Problem to work on> For this exercise, reproduce the entries below exactly, but only from the line containing "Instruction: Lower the" through the line containing "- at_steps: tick", both included.

Material shown>

--

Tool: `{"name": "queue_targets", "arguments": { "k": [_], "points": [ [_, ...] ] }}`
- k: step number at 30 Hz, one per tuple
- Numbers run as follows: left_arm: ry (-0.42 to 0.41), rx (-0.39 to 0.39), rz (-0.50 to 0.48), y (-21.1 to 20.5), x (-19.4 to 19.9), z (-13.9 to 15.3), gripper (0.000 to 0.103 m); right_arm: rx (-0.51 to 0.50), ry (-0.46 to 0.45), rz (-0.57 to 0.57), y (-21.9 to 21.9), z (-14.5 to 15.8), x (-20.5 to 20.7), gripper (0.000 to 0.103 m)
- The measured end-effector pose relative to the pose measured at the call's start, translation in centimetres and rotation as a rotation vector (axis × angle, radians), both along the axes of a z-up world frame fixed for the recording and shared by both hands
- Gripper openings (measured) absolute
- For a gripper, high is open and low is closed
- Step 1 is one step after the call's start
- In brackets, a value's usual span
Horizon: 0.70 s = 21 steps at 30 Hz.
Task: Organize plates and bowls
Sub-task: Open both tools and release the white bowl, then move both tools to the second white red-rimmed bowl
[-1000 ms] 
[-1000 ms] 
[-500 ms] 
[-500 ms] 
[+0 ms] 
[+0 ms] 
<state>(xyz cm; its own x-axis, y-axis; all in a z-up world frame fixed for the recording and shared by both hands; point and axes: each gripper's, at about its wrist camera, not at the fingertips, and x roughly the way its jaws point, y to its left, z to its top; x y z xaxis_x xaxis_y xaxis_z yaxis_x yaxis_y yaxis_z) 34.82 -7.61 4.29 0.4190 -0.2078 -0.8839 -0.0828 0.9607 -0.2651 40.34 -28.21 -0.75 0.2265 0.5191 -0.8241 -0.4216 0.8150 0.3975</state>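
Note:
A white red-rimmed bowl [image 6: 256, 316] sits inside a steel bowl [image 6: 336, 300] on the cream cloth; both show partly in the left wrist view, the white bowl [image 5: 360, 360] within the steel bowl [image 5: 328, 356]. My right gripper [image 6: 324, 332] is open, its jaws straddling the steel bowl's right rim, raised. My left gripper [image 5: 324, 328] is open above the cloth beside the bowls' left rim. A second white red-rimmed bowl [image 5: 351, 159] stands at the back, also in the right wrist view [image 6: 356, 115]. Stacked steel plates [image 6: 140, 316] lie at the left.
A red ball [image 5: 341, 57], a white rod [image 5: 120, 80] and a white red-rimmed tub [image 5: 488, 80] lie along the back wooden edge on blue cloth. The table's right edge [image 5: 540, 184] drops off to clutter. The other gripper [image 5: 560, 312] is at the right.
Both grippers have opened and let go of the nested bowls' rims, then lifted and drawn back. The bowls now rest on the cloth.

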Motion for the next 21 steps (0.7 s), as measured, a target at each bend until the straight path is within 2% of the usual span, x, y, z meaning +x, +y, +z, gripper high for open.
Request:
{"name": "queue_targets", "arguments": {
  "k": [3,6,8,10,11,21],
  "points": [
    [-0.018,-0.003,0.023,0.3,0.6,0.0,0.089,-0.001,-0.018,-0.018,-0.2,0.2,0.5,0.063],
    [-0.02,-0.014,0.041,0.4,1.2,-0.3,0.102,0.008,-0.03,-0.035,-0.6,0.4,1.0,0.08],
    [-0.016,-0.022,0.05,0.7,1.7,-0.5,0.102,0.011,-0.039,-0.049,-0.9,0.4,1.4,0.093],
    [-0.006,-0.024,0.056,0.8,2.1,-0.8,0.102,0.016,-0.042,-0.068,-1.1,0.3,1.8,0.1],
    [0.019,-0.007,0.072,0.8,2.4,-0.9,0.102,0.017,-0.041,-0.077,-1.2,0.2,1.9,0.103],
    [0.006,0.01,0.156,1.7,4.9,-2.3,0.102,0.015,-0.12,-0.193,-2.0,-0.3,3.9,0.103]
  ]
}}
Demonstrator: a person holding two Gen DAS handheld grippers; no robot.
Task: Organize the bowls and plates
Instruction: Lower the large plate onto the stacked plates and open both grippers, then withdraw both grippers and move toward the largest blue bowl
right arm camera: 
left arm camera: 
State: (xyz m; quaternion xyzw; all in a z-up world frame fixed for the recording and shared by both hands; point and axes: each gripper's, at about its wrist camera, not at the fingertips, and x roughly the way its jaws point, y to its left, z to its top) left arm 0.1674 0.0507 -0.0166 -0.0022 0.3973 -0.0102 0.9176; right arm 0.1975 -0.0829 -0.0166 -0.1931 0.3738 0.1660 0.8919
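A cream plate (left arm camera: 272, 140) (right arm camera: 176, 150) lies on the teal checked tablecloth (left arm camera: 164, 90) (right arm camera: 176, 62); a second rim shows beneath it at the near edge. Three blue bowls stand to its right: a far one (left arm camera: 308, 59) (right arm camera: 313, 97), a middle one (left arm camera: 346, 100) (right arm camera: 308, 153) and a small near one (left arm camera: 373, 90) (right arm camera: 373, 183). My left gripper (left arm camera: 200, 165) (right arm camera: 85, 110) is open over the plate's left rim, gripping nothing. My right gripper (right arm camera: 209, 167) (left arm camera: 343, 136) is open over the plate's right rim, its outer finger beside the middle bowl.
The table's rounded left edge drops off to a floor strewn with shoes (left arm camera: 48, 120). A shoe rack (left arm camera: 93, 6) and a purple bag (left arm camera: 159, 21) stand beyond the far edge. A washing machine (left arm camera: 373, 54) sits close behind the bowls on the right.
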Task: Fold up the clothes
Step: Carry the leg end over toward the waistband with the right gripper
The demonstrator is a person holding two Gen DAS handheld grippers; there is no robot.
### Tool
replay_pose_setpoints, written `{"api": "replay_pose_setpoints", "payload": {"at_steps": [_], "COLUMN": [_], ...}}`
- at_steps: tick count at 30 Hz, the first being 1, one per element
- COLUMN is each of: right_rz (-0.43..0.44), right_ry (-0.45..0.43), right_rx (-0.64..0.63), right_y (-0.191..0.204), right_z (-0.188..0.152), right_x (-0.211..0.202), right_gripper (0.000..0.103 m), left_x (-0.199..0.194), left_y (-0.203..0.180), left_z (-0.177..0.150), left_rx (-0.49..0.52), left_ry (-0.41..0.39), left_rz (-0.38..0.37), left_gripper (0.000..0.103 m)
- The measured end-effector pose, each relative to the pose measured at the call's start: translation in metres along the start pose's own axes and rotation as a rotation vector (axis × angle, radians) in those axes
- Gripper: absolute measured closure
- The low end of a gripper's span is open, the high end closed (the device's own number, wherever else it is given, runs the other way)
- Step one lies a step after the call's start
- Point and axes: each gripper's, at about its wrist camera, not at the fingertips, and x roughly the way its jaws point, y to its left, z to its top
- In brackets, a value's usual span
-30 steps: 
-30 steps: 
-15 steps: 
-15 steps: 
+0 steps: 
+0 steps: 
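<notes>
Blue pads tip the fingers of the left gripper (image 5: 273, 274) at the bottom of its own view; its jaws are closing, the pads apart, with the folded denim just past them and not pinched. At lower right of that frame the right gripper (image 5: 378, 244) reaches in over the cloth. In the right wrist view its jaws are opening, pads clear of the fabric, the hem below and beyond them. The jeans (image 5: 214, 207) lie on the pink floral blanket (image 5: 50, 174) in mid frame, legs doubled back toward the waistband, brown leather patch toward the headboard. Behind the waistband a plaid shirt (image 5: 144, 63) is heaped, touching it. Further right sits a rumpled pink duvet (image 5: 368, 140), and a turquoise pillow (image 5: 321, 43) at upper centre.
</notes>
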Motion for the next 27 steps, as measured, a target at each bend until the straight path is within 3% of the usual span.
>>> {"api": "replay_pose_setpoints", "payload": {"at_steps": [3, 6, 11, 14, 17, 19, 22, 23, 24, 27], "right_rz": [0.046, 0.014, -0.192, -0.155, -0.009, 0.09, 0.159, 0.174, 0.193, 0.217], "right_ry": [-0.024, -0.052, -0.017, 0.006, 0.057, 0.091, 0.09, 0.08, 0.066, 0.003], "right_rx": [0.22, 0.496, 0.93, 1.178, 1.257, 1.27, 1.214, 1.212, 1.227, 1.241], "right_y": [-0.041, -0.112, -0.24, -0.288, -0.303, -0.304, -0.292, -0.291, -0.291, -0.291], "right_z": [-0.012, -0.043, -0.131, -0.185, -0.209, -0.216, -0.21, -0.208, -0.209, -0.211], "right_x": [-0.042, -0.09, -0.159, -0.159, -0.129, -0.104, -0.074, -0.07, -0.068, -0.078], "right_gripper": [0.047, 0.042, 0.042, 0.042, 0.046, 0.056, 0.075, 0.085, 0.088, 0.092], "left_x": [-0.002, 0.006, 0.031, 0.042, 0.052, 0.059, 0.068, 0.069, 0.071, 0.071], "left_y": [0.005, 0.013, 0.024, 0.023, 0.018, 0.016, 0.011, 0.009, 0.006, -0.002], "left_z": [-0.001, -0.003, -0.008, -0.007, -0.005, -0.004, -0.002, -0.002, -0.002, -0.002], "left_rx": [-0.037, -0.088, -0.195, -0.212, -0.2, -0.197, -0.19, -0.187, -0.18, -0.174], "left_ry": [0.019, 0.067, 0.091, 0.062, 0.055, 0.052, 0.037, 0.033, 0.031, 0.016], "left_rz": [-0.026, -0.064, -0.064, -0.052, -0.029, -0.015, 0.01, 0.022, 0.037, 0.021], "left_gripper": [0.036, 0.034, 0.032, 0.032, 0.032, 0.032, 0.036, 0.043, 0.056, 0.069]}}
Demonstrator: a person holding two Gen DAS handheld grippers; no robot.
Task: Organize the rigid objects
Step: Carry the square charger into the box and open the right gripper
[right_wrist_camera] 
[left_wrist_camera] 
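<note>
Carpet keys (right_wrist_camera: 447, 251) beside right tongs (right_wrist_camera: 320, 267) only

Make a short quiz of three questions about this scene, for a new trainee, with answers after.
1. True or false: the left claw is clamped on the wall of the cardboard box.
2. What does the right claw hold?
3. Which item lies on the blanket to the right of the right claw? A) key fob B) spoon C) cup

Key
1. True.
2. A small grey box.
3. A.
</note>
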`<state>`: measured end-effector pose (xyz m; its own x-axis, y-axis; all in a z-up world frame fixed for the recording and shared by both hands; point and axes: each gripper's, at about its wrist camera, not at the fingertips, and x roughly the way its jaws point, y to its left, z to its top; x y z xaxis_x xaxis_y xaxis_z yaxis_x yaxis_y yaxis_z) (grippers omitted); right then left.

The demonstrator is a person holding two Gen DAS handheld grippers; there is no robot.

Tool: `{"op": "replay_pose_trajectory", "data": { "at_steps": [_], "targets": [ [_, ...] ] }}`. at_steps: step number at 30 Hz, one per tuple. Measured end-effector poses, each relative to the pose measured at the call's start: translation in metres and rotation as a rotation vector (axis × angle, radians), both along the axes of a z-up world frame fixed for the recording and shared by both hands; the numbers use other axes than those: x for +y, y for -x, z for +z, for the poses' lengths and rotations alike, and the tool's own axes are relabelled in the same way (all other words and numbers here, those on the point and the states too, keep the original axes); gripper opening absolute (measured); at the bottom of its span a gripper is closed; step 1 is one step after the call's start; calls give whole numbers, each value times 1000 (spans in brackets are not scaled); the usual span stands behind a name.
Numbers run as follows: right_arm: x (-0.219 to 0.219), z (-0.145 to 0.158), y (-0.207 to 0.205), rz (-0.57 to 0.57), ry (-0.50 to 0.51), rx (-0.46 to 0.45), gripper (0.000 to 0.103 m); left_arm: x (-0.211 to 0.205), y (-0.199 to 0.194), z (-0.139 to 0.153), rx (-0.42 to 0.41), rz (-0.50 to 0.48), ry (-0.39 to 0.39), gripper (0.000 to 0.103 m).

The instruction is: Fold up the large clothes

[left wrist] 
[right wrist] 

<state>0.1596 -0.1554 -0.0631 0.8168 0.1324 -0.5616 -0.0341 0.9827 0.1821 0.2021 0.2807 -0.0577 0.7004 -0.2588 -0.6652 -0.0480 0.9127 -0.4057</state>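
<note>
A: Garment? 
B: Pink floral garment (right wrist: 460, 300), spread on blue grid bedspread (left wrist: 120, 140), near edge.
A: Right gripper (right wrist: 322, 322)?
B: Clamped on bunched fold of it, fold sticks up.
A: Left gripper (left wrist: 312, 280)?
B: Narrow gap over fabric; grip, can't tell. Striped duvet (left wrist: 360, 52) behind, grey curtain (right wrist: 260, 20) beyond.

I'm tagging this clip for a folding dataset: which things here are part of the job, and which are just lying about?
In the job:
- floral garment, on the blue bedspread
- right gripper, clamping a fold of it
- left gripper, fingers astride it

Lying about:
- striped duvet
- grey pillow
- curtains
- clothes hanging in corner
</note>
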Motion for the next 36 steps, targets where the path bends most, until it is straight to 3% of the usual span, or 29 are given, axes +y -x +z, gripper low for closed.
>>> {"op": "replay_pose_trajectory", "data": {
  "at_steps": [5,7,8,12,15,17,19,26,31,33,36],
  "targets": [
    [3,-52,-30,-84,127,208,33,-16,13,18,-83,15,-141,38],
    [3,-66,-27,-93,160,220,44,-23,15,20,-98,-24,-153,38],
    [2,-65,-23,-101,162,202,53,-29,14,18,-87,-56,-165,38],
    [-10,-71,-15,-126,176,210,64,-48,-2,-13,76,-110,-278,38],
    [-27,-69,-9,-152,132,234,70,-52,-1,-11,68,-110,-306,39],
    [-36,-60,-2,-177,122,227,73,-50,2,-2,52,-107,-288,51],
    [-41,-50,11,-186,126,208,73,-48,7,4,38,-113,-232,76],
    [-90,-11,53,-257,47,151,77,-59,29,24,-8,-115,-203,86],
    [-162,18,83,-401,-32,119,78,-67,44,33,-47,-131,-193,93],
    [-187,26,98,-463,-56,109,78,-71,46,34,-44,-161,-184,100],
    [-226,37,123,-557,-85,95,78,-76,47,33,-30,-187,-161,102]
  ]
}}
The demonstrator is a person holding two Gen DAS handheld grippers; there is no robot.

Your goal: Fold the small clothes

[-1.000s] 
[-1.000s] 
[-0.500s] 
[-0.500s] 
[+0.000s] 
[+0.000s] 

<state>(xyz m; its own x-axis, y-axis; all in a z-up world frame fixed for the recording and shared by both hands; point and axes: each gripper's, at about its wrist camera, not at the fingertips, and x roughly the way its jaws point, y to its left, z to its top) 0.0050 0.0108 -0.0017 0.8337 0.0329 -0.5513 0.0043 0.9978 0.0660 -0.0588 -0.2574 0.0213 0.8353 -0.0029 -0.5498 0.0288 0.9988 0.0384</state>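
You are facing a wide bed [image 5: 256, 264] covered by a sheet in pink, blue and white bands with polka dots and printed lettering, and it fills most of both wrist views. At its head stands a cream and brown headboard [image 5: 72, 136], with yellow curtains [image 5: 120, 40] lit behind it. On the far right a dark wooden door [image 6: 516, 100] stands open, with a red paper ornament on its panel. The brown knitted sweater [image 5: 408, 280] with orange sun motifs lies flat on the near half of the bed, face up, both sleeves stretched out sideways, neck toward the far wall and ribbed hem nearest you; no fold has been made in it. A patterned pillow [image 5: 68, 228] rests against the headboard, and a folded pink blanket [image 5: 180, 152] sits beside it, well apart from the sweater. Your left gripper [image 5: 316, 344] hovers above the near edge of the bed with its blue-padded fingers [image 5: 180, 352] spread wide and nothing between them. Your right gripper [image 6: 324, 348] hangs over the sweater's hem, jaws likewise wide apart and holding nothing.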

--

Solution to this exercise>
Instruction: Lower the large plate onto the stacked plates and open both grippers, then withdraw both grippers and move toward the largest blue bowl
right arm camera: 
left arm camera: 
State: (xyz m; quaternion xyzw; all in a z-up world frame fixed for the recording and shared by both hands; point and axes: each gripper's, at about its wrist camera, not at the fingertips, and x roughly the way its jaws point, y to its left, z to its top) left arm 0.1674 0.0507 -0.0166 -0.0022 0.3973 -0.0102 0.9176; right arm 0.1975 -0.0829 -0.0166 -0.1931 0.3738 0.1660 0.8919
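A cream plate (left arm camera: 272, 140) (right arm camera: 176, 150) lies on the teal checked tablecloth (left arm camera: 164, 90) (right arm camera: 176, 62); a second rim shows beneath it at the near edge. Three blue bowls stand to its right: a far one (left arm camera: 308, 59) (right arm camera: 313, 97), a middle one (left arm camera: 346, 100) (right arm camera: 308, 153) and a small near one (left arm camera: 373, 90) (right arm camera: 373, 183). My left gripper (left arm camera: 200, 165) (right arm camera: 85, 110) is open over the plate's left rim, gripping nothing. My right gripper (right arm camera: 209, 167) (left arm camera: 343, 136) is open over the plate's right rim, its outer finger beside the middle bowl.
The table's rounded left edge drops off to a floor strewn with shoes (left arm camera: 48, 120). A shoe rack (left arm camera: 93, 6) and a purple bag (left arm camera: 159, 21) stand beyond the far edge. A washing machine (left arm camera: 373, 54) sits close behind the bowls on the right.
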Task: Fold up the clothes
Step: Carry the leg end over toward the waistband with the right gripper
The demonstrator is a person holding two Gen DAS handheld grippers; there is no robot.
### Tool
replay_pose_setpoints, written `{"api": "replay_pose_setpoints", "payload": {"at_steps": [_], "COLUMN": [_], ...}}`
- at_steps: tick count at 30 Hz, the first being 1, one per element

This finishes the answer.